:: ENTRIES PROVIDED

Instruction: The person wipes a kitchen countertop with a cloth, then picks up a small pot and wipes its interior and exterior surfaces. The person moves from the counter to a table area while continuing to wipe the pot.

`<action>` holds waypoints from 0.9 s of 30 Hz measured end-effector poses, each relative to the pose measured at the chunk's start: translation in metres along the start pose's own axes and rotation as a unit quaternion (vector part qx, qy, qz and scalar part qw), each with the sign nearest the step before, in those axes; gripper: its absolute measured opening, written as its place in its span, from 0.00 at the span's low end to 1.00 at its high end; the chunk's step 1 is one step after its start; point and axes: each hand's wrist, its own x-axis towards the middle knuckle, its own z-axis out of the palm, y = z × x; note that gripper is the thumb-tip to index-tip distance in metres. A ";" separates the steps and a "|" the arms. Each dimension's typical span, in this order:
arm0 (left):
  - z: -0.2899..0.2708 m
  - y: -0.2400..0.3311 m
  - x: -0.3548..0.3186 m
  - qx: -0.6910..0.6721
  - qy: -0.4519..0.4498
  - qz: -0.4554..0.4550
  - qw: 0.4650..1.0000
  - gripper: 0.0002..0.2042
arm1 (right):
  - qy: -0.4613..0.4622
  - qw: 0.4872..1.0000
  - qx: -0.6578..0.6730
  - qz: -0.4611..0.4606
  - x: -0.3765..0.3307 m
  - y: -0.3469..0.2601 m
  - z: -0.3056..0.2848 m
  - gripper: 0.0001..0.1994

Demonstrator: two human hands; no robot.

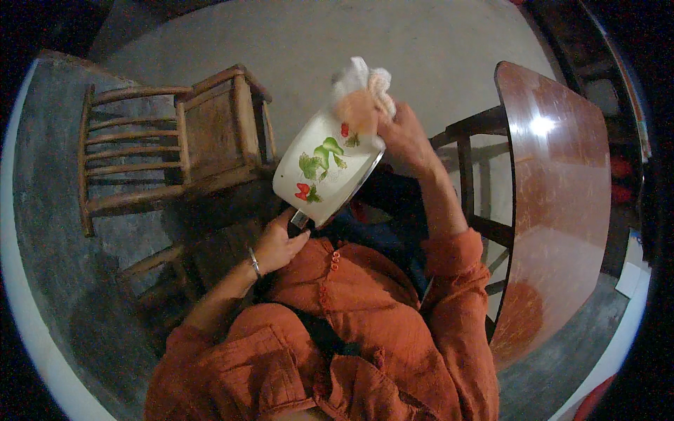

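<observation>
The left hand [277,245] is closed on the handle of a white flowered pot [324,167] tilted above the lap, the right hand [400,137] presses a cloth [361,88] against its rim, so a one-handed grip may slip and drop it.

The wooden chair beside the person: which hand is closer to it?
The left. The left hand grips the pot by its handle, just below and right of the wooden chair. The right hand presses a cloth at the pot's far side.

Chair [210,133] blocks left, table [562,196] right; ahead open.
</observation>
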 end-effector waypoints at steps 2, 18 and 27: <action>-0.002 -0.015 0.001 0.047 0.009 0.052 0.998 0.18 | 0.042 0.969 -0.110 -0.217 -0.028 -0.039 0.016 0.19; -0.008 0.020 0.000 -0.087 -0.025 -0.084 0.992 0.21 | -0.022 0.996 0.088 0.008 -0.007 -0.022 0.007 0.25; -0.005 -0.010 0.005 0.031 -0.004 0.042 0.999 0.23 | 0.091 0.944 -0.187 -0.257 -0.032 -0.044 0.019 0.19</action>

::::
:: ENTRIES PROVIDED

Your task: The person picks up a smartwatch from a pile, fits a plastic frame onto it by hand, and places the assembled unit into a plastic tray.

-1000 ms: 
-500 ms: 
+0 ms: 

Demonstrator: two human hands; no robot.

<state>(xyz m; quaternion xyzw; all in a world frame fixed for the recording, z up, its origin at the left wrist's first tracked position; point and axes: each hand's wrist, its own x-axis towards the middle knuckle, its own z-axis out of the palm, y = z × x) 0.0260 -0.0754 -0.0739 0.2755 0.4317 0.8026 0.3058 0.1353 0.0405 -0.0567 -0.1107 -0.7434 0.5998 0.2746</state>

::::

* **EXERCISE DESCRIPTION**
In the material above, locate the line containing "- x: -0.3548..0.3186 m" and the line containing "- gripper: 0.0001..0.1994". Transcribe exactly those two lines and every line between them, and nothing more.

* **RESPONSE BELOW**
  - x: -0.3548..0.3186 m
  - qx: -0.6910..0.6721
  - qy: -0.4519..0.4498
  - qz: -0.4554..0.4550
  - qw: 0.4650..1.0000
  - gripper: 0.0002..0.2042
arm1 (right):
  - qy: -0.4613..0.4622
  - qw: 0.4872..1.0000
  - qx: -0.6578..0.6730
  - qz: -0.4611..0.4606
  - x: -0.3765..0.3307 m
  - y: -0.3469..0.2601 m
  - z: -0.3056..0.2848 m
  - gripper: 0.0001..0.1994

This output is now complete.